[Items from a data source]
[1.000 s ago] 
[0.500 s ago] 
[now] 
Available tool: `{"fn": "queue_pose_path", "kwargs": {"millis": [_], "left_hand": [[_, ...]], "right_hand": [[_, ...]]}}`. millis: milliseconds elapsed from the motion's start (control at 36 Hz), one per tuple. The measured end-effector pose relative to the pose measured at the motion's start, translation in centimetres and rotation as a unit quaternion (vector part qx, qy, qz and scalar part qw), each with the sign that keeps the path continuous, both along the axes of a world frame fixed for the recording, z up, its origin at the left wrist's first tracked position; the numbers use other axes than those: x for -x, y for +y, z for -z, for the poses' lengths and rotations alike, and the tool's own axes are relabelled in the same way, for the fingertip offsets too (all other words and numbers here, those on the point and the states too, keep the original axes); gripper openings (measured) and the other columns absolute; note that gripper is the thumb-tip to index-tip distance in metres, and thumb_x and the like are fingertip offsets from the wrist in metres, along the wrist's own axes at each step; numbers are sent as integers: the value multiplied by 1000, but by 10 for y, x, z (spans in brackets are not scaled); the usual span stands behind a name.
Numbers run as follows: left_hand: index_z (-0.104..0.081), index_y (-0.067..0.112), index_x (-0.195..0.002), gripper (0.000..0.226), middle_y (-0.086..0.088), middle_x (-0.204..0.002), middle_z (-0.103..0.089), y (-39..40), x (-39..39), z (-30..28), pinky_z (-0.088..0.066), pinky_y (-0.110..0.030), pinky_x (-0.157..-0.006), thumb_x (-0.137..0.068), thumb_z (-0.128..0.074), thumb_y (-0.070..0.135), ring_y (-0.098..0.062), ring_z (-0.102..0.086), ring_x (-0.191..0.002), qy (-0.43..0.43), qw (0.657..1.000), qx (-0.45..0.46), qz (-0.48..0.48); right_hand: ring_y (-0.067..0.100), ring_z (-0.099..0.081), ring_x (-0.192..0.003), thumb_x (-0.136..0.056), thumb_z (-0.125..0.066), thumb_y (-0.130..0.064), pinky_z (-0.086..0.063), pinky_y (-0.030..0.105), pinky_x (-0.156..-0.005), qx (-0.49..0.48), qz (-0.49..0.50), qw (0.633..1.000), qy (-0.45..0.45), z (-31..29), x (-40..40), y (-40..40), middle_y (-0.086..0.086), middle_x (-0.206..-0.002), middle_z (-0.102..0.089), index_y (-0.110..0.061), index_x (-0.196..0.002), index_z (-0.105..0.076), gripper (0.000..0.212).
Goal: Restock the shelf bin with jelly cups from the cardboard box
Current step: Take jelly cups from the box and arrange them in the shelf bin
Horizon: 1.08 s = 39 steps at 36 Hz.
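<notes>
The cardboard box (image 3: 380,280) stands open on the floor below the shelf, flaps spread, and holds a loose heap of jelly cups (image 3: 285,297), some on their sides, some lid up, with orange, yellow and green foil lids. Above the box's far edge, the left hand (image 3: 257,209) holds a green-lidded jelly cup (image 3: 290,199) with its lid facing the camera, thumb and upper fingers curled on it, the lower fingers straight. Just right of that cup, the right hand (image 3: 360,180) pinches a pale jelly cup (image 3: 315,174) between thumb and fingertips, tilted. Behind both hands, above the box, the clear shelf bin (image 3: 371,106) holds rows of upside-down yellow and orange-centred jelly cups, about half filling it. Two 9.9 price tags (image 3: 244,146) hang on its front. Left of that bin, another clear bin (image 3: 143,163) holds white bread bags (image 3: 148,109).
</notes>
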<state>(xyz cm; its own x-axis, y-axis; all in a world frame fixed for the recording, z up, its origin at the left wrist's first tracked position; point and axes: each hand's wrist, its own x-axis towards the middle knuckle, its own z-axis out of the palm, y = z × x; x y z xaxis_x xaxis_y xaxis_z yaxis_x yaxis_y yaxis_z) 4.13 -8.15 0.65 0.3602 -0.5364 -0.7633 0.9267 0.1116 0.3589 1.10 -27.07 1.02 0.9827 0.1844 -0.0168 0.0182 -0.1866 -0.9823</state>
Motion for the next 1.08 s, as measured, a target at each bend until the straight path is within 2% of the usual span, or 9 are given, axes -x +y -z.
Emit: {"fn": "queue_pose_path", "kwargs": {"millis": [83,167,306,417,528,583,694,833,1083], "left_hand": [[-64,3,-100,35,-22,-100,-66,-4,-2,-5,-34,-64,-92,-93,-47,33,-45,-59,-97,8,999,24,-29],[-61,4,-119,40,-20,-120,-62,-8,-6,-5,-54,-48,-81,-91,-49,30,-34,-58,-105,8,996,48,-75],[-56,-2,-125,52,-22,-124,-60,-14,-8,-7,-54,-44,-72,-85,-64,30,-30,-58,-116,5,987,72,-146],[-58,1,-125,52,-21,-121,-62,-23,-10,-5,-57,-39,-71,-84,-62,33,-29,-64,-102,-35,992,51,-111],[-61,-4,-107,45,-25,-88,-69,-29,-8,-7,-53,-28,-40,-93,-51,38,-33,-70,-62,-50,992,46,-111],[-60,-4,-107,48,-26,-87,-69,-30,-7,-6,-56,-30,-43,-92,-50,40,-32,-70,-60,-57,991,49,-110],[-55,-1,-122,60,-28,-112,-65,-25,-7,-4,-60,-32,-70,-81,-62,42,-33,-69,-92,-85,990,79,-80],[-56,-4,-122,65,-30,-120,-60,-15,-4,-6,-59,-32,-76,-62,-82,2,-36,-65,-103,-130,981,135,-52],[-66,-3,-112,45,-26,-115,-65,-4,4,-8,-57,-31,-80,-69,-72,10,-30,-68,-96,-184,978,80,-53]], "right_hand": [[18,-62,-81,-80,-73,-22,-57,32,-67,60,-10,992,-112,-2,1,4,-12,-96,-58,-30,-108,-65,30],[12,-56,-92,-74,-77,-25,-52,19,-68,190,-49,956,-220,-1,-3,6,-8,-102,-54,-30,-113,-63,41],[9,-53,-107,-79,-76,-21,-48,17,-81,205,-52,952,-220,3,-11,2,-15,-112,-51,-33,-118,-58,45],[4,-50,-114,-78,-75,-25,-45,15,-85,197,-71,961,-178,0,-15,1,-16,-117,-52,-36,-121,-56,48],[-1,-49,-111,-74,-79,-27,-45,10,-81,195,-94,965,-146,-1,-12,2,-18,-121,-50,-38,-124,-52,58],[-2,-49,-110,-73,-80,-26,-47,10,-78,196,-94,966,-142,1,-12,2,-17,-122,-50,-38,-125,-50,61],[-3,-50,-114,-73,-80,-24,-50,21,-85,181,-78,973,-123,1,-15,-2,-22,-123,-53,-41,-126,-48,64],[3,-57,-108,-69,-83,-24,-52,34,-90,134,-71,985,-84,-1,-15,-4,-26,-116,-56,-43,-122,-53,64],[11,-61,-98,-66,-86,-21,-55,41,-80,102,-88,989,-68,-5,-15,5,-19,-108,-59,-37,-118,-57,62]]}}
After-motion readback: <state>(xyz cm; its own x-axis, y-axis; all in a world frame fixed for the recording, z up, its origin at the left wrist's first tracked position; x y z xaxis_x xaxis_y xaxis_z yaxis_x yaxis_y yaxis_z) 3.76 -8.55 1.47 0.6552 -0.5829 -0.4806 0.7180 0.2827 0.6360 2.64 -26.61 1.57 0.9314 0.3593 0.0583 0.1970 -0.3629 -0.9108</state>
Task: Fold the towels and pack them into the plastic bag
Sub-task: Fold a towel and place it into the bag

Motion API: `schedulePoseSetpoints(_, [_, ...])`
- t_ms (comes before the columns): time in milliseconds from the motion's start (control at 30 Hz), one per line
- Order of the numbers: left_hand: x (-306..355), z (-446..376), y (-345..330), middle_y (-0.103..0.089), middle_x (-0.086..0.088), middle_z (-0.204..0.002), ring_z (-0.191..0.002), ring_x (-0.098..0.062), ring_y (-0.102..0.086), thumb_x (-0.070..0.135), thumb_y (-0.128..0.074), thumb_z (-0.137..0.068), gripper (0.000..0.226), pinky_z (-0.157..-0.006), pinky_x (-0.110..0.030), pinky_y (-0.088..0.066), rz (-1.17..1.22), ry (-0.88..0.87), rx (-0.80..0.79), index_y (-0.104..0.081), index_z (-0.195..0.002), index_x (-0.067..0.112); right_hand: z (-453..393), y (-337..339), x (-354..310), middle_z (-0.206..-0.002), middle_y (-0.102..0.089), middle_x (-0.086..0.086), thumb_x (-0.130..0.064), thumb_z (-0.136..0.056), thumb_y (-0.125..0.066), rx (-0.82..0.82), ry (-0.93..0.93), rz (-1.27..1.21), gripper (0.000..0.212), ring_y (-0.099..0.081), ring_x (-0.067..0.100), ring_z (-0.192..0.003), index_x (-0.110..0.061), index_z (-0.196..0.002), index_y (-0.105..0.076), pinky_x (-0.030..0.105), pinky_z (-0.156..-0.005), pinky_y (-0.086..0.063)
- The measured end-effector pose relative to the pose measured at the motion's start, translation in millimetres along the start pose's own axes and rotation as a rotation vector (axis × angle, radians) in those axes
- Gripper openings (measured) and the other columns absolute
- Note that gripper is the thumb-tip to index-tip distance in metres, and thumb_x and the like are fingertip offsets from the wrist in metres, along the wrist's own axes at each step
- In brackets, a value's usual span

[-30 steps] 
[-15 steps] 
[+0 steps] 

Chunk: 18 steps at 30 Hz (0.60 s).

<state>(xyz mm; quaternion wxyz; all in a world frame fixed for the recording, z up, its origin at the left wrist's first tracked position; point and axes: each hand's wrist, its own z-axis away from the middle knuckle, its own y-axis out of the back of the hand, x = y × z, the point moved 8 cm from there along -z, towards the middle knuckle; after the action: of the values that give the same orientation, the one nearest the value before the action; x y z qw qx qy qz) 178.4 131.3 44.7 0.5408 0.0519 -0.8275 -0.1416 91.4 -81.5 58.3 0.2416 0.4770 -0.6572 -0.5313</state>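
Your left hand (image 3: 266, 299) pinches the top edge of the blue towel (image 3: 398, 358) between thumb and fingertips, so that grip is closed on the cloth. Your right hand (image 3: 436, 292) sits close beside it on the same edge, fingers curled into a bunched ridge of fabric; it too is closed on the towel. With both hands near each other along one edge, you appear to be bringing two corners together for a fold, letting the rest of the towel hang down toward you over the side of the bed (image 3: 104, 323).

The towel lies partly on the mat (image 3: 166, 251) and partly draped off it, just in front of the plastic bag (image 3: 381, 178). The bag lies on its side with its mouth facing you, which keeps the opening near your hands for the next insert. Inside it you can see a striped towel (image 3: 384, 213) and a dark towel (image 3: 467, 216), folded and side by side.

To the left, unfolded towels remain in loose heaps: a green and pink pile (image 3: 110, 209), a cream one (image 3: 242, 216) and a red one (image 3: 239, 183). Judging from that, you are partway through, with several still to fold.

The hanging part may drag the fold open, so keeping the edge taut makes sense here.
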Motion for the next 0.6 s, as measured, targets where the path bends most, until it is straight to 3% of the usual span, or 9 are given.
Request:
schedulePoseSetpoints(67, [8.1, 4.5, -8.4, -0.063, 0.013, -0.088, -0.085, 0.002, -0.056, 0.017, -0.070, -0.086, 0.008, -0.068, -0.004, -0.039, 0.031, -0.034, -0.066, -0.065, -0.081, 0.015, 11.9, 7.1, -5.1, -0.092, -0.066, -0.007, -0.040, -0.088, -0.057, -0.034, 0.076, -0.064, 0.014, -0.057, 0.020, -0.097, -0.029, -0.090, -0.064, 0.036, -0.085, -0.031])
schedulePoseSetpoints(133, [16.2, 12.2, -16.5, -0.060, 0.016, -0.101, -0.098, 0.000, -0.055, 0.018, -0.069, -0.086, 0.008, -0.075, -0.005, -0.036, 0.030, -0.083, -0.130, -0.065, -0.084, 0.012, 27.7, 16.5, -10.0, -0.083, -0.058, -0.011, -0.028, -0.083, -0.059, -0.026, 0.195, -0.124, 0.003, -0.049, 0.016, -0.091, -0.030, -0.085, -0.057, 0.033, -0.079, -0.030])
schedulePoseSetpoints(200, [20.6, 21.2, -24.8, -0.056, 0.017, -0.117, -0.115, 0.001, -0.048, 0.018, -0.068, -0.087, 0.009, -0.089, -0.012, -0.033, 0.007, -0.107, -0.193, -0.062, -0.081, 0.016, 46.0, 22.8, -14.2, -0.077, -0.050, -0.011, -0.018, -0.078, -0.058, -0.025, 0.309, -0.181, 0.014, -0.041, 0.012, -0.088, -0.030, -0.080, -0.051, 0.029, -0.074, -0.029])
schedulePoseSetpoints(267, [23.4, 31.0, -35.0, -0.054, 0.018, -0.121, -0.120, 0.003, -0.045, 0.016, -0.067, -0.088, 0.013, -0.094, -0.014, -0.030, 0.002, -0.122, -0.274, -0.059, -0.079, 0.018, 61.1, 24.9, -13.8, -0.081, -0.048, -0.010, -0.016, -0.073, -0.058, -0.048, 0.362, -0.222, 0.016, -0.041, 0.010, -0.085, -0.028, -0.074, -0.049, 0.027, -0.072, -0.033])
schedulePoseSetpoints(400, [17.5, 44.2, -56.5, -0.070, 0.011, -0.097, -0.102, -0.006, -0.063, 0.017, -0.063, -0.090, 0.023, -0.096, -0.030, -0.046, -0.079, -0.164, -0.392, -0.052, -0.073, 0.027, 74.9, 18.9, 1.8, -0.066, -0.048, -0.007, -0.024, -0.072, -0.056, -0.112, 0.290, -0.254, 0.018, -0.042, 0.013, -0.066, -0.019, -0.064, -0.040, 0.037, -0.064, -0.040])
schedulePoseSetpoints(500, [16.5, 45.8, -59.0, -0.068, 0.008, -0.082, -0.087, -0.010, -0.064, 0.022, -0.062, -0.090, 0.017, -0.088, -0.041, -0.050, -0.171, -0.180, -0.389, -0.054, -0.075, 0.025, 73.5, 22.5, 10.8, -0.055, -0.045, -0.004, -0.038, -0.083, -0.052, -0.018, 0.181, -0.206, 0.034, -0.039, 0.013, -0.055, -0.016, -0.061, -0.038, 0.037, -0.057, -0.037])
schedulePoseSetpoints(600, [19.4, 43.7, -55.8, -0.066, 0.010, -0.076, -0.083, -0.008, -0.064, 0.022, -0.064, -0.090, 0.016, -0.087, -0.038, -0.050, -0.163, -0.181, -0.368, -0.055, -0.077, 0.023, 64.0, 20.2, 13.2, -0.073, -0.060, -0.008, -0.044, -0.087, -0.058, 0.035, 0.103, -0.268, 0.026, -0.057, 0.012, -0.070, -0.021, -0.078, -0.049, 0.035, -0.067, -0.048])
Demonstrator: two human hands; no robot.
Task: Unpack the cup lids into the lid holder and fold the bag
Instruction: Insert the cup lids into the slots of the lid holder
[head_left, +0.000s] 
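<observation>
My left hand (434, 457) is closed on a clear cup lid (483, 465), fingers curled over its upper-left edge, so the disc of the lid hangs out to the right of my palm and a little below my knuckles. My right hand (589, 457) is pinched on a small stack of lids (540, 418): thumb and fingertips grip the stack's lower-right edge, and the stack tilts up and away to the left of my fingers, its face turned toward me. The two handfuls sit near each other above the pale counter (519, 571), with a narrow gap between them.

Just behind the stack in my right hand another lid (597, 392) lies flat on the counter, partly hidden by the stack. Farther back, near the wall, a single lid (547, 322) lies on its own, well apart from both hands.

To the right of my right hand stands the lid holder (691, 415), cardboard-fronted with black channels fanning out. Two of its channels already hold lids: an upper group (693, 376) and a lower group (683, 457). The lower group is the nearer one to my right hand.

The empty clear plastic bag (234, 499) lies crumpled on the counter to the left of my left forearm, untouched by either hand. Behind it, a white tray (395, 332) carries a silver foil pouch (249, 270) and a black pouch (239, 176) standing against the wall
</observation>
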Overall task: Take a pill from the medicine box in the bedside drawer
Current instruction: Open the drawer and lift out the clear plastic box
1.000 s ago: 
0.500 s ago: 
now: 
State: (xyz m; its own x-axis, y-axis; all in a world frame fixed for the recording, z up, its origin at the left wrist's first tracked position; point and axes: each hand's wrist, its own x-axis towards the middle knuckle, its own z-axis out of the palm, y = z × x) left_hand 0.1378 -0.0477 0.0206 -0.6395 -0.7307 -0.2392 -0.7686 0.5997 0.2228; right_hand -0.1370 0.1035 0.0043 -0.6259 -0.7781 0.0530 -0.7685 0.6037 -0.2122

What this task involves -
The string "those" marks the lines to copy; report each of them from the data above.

Solution to this task -
Available tool: `{"fn": "queue_pose_path", "kwargs": {"millis": [_], "left_hand": [[_, ...]], "right_hand": [[_, ...]]}}`. millis: milliseconds elapsed from the motion's start (control at 36 Hz), one per tuple. The measured end-effector pose relative to the pose measured at the motion's start, translation in centimetres and rotation as a unit quaternion (vector part qx, qy, qz and scalar part qw), each with the sign that keeps the path continuous, both along the axes of a world frame fixed for the recording, z up, its origin at the left wrist's first tracked position; the numbers use other axes than those: x for -x, y for +y, z for -z, for the poses' lengths and rotations alike, and the tool's own axes are relabelled in the same way, for the fingertip offsets too (all other words and numbers here, those on the point and the states too, keep the original axes); gripper openings (measured) and the other columns absolute; note that gripper is the thumb-tip to index-tip distance in metres, and thumb_x and the like are fingertip offsets from the wrist in metres, along the wrist's own axes at each step; numbers are sent as integers: the value multiplied by 1000, but by 10 for y, x, z (spans in brackets are not scaled); the usual span stands behind a name.
- The measured end-effector pose relative to the pose measured at the motion's start, translation in millimetres along the start pose's own axes and rotation as a rotation vector (axis × angle, radians) in those axes

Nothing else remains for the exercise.